Esse cenário favoreceu a Bolsa. Faltando 20 minutos para o fim do pregão, o Ibovespa subia 0,58%, aos 176.352 pontos, depois de ter chegado a 178.538 pontos durante o dia.
Um dos motivos por trás do movimento no câmbio foi a nova queda no preço do petróleo. O barril tipo Brent recuou 4,41%, para US$ 82,08, o menor valor em mais de duas semanas. O WTI, referência nos Estados Unidos, também caiu, fechando a US$ 79,26.
A queda acontece no momento em que os Estados Unidos suspenderam os ataques ao Irã. O presidente Donald Trump disse que Washington está negociando com Teerã e que há “boa chance” de um acordo, mas ameaçou retomar os bombardeios caso as conversas não avancem.

Balanços movimentam o mercado brasileiro
A divulgação de resultados das empresas também mexeu com o pregão. As ações de Vivo e TIM caíram mesmo com lucros maiores nas duas operadoras.
A TIM teve lucro de R$ 1,036 bilhão no segundo trimestre, 6,1% a mais que no mesmo período do ano passado. A receita cresceu 5,7%, para R$ 6,785 bilhões, puxada principalmente pelo aumento nos serviços móveis. Ainda assim, as ações da empresa caíram 6,47%, cotadas a R$ 20,11 no fim da tarde.
Já a Vivo, controlada pela Telefônica Brasil, teve lucro de R$ 1,6 bilhão no trimestre, alta de 17% em relação ao ano anterior, com receita de R$ 15,8 bilhões, crescimento de 7,6%. A empresa atribuiu o resultado ao avanço de planos pós-pagos, internet por fibra e serviços digitais. Mesmo assim, suas ações recuaram 5,84%, a R$ 33,88.

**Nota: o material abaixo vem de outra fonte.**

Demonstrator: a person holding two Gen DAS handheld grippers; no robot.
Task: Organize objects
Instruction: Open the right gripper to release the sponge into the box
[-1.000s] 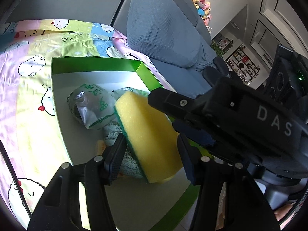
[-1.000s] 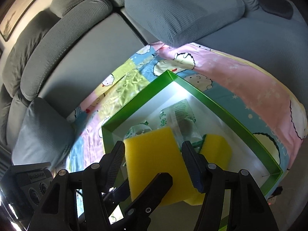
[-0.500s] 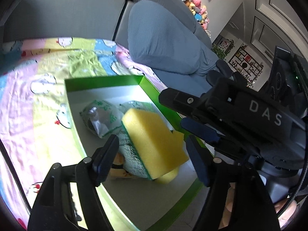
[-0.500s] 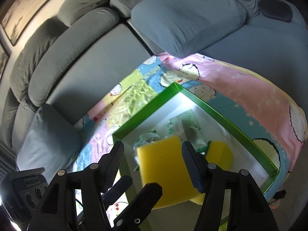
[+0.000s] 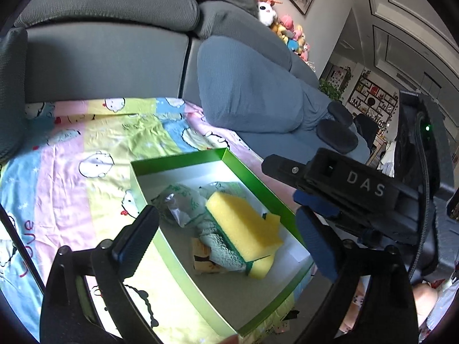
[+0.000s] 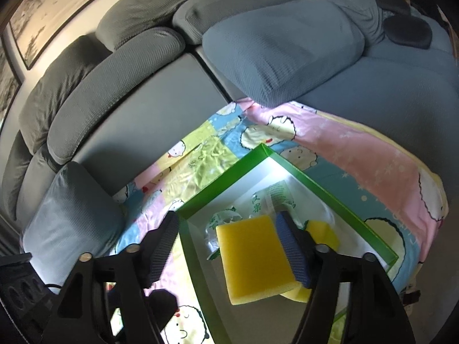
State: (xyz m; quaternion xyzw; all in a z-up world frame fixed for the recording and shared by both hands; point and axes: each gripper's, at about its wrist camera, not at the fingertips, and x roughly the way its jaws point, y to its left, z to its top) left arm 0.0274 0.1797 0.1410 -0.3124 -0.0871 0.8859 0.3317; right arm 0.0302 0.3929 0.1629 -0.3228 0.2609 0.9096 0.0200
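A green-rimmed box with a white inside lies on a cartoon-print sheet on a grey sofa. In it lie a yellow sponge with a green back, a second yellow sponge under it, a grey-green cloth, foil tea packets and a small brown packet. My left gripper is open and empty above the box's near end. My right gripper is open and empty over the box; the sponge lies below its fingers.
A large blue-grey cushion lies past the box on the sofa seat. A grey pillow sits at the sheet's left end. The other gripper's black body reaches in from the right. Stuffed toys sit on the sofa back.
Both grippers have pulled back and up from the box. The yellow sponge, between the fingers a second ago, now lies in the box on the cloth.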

Do lado positivo, a Simpar, dona de Vamos, Movida e JSL, teve receita de R$ 11,3 bilhões no trimestre, alta de 8,8%, e encerrou junho com a menor dívida em relação ao seu tamanho desde sua entrada na Bolsa, em 2010. As ações da empresa subiram 3,66%, para R$ 7,92.
Inflação mais fraca antes de decisão do Banco Central
No Brasil, chamou atenção a prévia da inflação de julho, que veio bem baixa: apenas 0,06% no mês. No acumulado de 12 meses, a inflação desacelerou para 4,52%, ainda acima da meta perseguida pelo governo.
O dado é o último indicador relevante antes da reunião do Banco Central, marcada para os dias 4 e 5 de agosto, quando será decidido se o país continua cortando os juros.